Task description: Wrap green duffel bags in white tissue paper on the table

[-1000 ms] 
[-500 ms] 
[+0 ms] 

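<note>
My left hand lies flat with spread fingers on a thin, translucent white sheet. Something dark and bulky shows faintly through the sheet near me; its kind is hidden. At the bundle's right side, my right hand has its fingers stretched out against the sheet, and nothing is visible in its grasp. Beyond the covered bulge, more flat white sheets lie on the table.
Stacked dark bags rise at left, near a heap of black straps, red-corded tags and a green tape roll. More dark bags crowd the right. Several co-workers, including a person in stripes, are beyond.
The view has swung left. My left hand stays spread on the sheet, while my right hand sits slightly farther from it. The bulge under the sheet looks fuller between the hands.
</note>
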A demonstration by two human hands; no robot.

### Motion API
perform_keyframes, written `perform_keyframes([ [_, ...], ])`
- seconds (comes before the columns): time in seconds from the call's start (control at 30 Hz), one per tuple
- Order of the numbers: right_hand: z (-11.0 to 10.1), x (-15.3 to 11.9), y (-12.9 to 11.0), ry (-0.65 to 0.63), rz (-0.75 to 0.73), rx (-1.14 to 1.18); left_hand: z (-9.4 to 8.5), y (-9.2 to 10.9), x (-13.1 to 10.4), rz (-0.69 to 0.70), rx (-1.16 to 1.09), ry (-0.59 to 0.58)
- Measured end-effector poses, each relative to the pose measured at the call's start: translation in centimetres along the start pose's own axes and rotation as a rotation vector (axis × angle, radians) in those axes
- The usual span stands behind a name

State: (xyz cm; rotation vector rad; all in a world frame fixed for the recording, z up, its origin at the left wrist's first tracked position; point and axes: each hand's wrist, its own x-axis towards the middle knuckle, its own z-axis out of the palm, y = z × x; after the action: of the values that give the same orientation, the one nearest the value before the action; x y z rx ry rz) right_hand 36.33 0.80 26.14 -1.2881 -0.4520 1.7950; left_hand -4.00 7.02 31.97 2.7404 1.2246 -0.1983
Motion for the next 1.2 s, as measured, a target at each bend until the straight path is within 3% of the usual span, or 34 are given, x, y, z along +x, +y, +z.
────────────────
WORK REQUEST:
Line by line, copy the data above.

OUTPUT BELOW:
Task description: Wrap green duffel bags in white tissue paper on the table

[-1000 ms] 
[-500 ms] 
[+0 ms] 

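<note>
My left hand lies flat with spread fingers on a thin, translucent white sheet. Something dark and bulky shows faintly through the sheet near me; its kind is hidden. At the bundle's right side, my right hand has its fingers stretched out against the sheet, and nothing is visible in its grasp. Beyond the covered bulge, more flat white sheets lie on the table.
Stacked dark bags rise at left, near a heap of black straps, red-corded tags and a green tape roll. More dark bags crowd the right. Several co-workers, including a person in stripes, are beyond.
The view has swung left. My left hand stays spread on the sheet, while my right hand sits slightly farther from it. The bulge under the sheet looks fuller between the hands.
</note>
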A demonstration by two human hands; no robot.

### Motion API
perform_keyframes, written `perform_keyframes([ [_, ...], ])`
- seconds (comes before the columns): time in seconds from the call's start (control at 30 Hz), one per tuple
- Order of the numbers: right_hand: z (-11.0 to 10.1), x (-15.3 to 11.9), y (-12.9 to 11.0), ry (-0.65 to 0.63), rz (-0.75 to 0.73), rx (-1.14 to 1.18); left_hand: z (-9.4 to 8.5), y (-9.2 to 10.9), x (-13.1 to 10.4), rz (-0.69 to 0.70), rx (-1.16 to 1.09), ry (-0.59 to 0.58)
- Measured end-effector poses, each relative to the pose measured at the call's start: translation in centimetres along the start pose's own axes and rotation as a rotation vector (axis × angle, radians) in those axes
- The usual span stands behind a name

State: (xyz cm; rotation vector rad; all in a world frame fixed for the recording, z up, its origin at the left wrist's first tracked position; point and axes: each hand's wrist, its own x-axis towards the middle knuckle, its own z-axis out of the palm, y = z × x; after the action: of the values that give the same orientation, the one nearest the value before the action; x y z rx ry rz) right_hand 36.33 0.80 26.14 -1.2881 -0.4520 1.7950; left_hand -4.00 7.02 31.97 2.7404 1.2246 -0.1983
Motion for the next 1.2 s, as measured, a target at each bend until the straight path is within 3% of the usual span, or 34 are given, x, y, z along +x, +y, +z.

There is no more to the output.